With the potential for catastrophic complications associated with inadequate immobilization of unstable cervical spine injuries, it is important to maintain a stable connection between a halo and the skull of the patient. However, loosening of the fixation pins at the pin-bone interface is the most common complication associated with use of the halo orthosis. Pin loosening rates as high as 60% have been reported. Conclusions have typically been that loosening is reduced if the insertion torque and subsequent pin tip penetration are increased resulting in a larger axial pin fixation force into the skull surface.
Conventional conical or tapered pin tips require high axial forces to insert and hold the pins in place without loosening.
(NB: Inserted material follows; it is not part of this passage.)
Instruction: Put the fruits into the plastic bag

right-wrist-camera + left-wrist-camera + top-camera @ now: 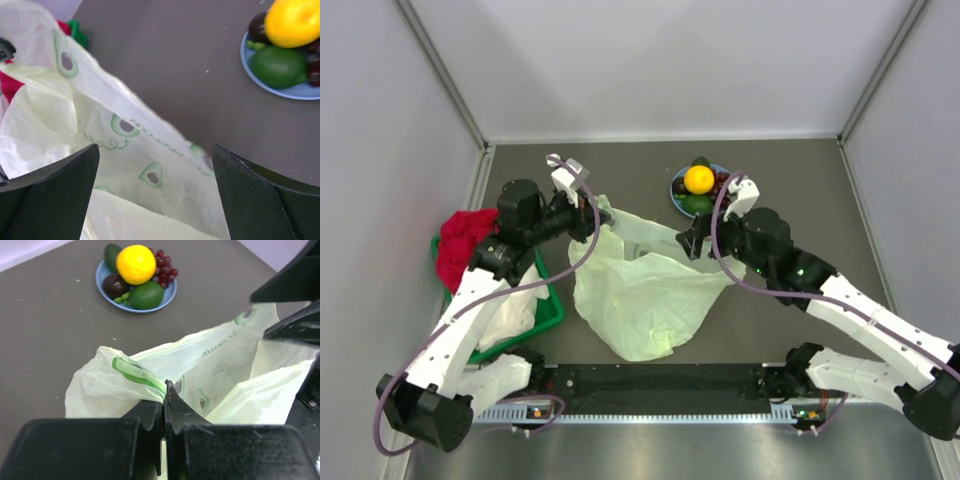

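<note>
The pale yellow-green plastic bag (pixel 640 290) lies mid-table, its mouth toward the back. My left gripper (pixel 595 222) is shut on a green-edged handle of the plastic bag (pixel 135 372) and pinches it between the fingertips (pixel 164 390). My right gripper (pixel 692 243) stands open over the bag's other side (pixel 125 145), with nothing between its fingers. The fruits sit on a blue plate (pixel 677 190) at the back: an orange citrus (pixel 699 179), dark red grapes (pixel 165 265), a green fruit (pixel 146 295) and a small dark fruit (pixel 115 286).
A green tray (pixel 548 312) at the left holds white cloths (pixel 505 315) and a red cloth (pixel 465 240). A black rail (pixel 650 380) runs along the near edge between the arm bases. Grey walls close in the table on three sides.
</note>
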Robot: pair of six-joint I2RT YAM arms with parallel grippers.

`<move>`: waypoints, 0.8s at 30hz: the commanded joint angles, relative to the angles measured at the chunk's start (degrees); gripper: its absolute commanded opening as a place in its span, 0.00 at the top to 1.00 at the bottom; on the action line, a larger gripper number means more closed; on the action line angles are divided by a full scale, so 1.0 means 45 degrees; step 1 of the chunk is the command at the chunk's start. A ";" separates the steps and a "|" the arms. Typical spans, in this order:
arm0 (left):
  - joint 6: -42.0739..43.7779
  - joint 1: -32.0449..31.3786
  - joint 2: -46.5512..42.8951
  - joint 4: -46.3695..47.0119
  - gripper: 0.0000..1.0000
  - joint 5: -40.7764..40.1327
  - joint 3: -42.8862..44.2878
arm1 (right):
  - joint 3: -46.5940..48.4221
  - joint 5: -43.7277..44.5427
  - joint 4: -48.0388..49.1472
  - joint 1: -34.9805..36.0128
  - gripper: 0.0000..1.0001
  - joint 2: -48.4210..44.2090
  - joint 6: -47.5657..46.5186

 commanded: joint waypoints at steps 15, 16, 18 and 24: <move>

For example, the aforementioned article states that a torque of 8 in-lb (0.9 N-m) applied to halo pins has been found to be safe and effective in lowering the incidence of pin loosening and infection. Eight in-lb of torque applied to a fixation pin can produce axial forces in the range of 100 to 200 pounds (450 to 900 N) depending on the material of the pin, lubrication, etc. Such high forces can be quite uncomfortable for the patient. For example, headaches are a well documented side effect of halo fixators.
It is therefore an object of this invention to provide a fixation pin which can be inserted and held in place with a small axial force and with little damage to the surrounding bone, and which can withstand repetitive transverse loading without loosening. Another object of the invention is to provide a halo orthosis which affords more comfort and better peripheral vision for the patient, greater flexibility in pin placement, and better access to the spine for treatment. A further object of the invention is to provide a method of attaching an external fixation frame to a long bone which reduces the risk of damage to tissue surrounding the bone.